(Items from a data source)
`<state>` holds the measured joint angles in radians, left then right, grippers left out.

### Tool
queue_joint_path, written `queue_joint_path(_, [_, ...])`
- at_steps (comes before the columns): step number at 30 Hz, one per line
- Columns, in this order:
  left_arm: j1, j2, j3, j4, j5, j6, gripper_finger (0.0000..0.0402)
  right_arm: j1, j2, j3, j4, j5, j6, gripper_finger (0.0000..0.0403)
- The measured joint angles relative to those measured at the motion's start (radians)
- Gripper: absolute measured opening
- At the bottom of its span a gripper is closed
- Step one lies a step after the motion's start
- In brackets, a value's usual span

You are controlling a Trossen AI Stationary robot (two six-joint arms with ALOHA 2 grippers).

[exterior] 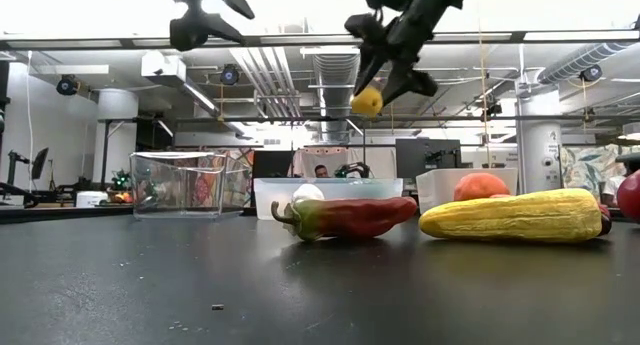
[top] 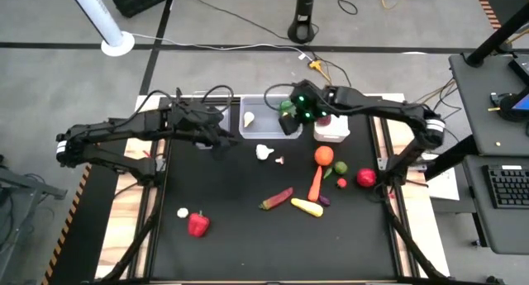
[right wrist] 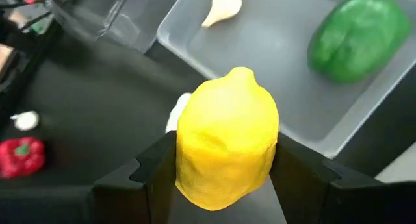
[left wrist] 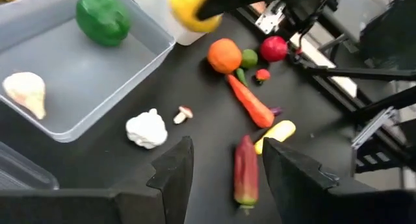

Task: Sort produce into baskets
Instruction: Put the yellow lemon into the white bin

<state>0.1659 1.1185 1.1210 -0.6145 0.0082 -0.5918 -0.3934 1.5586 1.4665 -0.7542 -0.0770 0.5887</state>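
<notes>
Two tools | right tool (right wrist: pixel 224 162) clamped on yellow lemon (right wrist: pixel 226 141) | left tool (left wrist: pixel 224 169) apart, empty

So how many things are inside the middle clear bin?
2: a green pepper at one end of the bin and a white garlic at the other. Nothing seems hidden.

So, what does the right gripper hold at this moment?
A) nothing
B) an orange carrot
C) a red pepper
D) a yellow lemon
D: in the right wrist view the right gripper has its two fingers pressed on both sides of a yellow lemon, held in the air above the table, near the wider clear bin that holds the green pepper.
</notes>
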Motion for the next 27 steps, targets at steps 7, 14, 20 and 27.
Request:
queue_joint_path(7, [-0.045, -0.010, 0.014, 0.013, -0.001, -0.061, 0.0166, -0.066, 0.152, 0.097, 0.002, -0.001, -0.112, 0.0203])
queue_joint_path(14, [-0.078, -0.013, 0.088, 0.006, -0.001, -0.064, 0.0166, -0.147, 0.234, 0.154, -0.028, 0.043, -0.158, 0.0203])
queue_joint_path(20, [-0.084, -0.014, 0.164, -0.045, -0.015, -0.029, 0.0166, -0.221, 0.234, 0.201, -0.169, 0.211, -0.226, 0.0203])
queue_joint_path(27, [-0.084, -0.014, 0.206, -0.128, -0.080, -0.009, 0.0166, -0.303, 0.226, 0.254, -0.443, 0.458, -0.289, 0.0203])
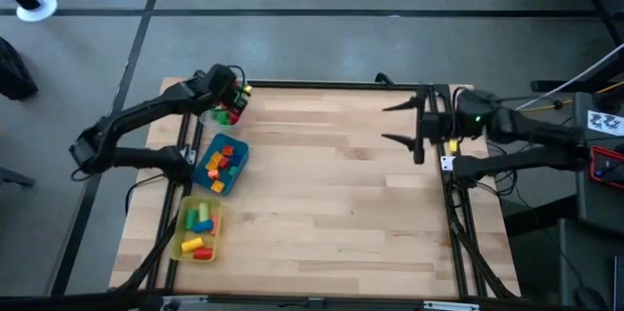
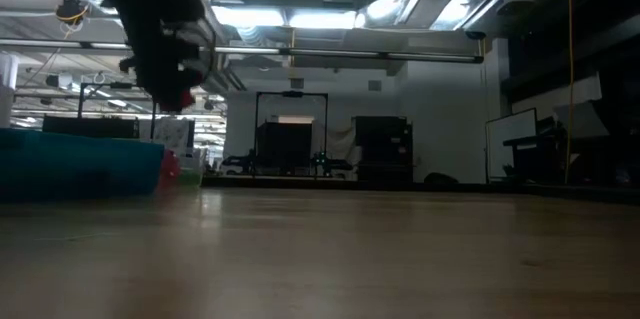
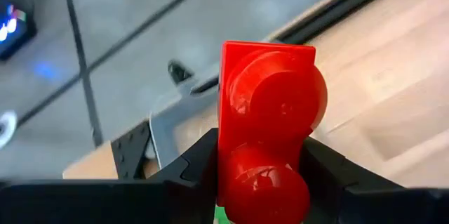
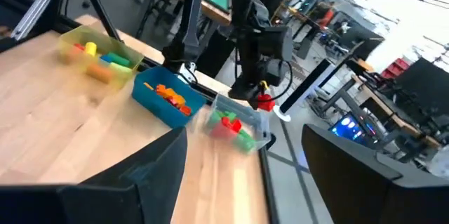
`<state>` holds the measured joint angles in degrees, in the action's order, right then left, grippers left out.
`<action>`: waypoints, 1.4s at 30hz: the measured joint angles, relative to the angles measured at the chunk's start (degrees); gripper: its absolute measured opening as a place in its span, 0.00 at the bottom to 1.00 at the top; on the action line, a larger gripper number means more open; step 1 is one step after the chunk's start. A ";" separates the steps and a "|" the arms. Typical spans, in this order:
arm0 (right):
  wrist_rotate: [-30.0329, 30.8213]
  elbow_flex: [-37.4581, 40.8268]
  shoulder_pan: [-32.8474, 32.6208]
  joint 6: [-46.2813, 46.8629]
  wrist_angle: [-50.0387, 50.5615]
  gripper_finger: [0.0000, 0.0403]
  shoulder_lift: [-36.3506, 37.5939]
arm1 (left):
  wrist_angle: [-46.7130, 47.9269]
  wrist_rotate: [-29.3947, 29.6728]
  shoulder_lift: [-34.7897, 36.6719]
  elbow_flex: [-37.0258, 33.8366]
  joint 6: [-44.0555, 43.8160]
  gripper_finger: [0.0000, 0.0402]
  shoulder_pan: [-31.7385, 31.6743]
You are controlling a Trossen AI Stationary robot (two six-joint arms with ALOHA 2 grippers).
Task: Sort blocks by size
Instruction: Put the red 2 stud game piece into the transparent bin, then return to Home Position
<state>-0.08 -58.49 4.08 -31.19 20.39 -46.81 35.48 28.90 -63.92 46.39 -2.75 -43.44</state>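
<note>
- Left gripper (image 1: 232, 99) at upper left pinched the red brick (image 3: 266, 140), hanging, I judged, directly above the clear tray (image 4: 238, 127).
- I kept right gripper (image 1: 400, 123) spread, idle.

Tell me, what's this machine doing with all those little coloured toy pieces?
It is sorting blocks into trays. The left gripper holds a red plastic brick with round studs above the clear tray at the table's far left corner, which already has red and green pieces. Beside it, a blue tray and a yellow tray hold more blocks. The right gripper waits open over the table's right side, holding nothing.
</note>
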 joint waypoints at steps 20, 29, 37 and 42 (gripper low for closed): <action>-4.11 35.46 0.02 14.50 -23.70 0.70 17.22 | 4.23 -0.17 -16.56 1.33 -1.34 0.48 -6.24; -2.51 37.89 0.07 12.58 -20.72 0.70 21.18 | 21.97 -0.62 -8.85 9.47 -3.13 0.47 -4.10; -2.01 41.50 0.07 12.51 -18.07 0.70 29.25 | 28.42 -15.93 13.75 10.27 -7.62 0.48 3.51; 0.65 43.20 0.07 12.44 -15.60 0.70 35.69 | 24.19 -22.12 30.30 8.93 -16.17 0.48 11.53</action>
<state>0.58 -15.29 4.14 -18.75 4.79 -11.12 59.68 6.79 -33.62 55.32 -18.92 -31.91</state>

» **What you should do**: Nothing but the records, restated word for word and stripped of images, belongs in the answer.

» **Solution below**:
`<state>` holds the measured joint angles in radians, left then right, grippers left out.

### Tool
queue_joint_path, written `queue_joint_path(_, [_, ...])`
- at_steps (comes before the columns): step number at 30 Hz, one per line
- Columns, in this order:
  left_arm: j1, j2, j3, j4, j5, j6, gripper_finger (0.0000..0.0402)
  right_arm: j1, j2, j3, j4, j5, j6, gripper_finger (0.0000..0.0403)
- The measured joint angles relative to those measured at the motion's start (radians)
- Gripper: absolute measured opening
- At the bottom of its span a gripper is closed
- Step one lies a step after the motion's start
- In brackets, a value's usual span

You are controlling a Trossen AI Stationary robot (two six-joint arms with ALOHA 2 grippers).

[exterior] 
[top] 
[right wrist] 
[left wrist] 

Task: Sort produce into baskets
Instruction: Put the yellow lemon into the white bin

<state>0.1659 1.1185 1.1210 -0.6145 0.0082 -0.5918 -0.3934 1.5586 1.4665 -0.7542 -0.0770 0.5887</state>
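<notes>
Two tools | right tool (right wrist: pixel 224 162) clamped on yellow lemon (right wrist: pixel 226 141) | left tool (left wrist: pixel 224 169) apart, empty

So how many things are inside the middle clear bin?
2: a green pepper at one end of the bin and a white garlic at the other. Nothing seems hidden.

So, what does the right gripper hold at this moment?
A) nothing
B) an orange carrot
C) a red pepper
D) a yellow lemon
D: in the right wrist view the right gripper has its two fingers pressed on both sides of a yellow lemon, held in the air above the table, near the wider clear bin that holds the green pepper.
</notes>
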Motion for the next 27 steps, targets at steps 7, 14, 20 and 27.
Request:
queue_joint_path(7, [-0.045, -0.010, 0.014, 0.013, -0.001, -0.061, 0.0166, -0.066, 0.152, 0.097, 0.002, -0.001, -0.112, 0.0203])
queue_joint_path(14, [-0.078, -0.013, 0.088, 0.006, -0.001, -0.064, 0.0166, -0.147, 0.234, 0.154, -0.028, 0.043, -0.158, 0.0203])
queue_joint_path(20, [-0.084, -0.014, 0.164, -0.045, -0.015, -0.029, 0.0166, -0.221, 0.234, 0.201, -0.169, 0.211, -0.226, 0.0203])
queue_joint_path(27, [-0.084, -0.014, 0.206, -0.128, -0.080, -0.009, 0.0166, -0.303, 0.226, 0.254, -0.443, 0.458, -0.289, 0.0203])
`<state>` holds the measured joint angles in degrees, in the action's order, right then left, grippers left out.
`<action>`: waypoints, 1.4s at 30hz: the measured joint angles, relative to the angles measured at the chunk's start (degrees); gripper: its absolute measured opening as a place in its span, 0.00 at the bottom to 1.00 at the top; on the action line, a larger gripper number means more open; step 1 is one step after the chunk's start. A ";" separates the steps and a "|" the arms. Typical spans, in this order:
arm0 (right):
  wrist_rotate: [-30.0329, 30.8213]
  elbow_flex: [-37.4581, 40.8268]
  shoulder_pan: [-32.8474, 32.6208]
  joint 6: [-46.2813, 46.8629]
  wrist_angle: [-50.0387, 50.5615]
  gripper_finger: [0.0000, 0.0403]
  shoulder_lift: [-36.3506, 37.5939]
arm1 (left):
  wrist_angle: [-46.7130, 47.9269]
  wrist_rotate: [-29.3947, 29.6728]
  shoulder_lift: [-34.7897, 36.6719]
  elbow_flex: [-37.0258, 33.8366]
  joint 6: [-44.0555, 43.8160]
  gripper_finger: [0.0000, 0.0402]
  shoulder_pan: [-31.7385, 31.6743]
You are controlling a Trossen AI Stationary robot (two six-joint arms with ALOHA 2 grippers).
Task: Sort blocks by size
Instruction: Put the red 2 stud game piece into the transparent bin, then return to Home Position
<state>-0.08 -58.49 4.08 -31.19 20.39 -46.81 35.48 28.90 -63.92 46.39 -2.75 -43.44</state>
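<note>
- Left gripper (image 1: 232, 99) at upper left pinched the red brick (image 3: 266, 140), hanging, I judged, directly above the clear tray (image 4: 238, 127).
- I kept right gripper (image 1: 400, 123) spread, idle.

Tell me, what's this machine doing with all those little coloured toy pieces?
It is sorting blocks into trays. The left gripper holds a red plastic brick with round studs above the clear tray at the table's far left corner, which already has red and green pieces. Beside it, a blue tray and a yellow tray hold more blocks. The right gripper waits open over the table's right side, holding nothing.
</note>
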 joint waypoints at steps 20, 29, 37 and 42 (gripper low for closed): <action>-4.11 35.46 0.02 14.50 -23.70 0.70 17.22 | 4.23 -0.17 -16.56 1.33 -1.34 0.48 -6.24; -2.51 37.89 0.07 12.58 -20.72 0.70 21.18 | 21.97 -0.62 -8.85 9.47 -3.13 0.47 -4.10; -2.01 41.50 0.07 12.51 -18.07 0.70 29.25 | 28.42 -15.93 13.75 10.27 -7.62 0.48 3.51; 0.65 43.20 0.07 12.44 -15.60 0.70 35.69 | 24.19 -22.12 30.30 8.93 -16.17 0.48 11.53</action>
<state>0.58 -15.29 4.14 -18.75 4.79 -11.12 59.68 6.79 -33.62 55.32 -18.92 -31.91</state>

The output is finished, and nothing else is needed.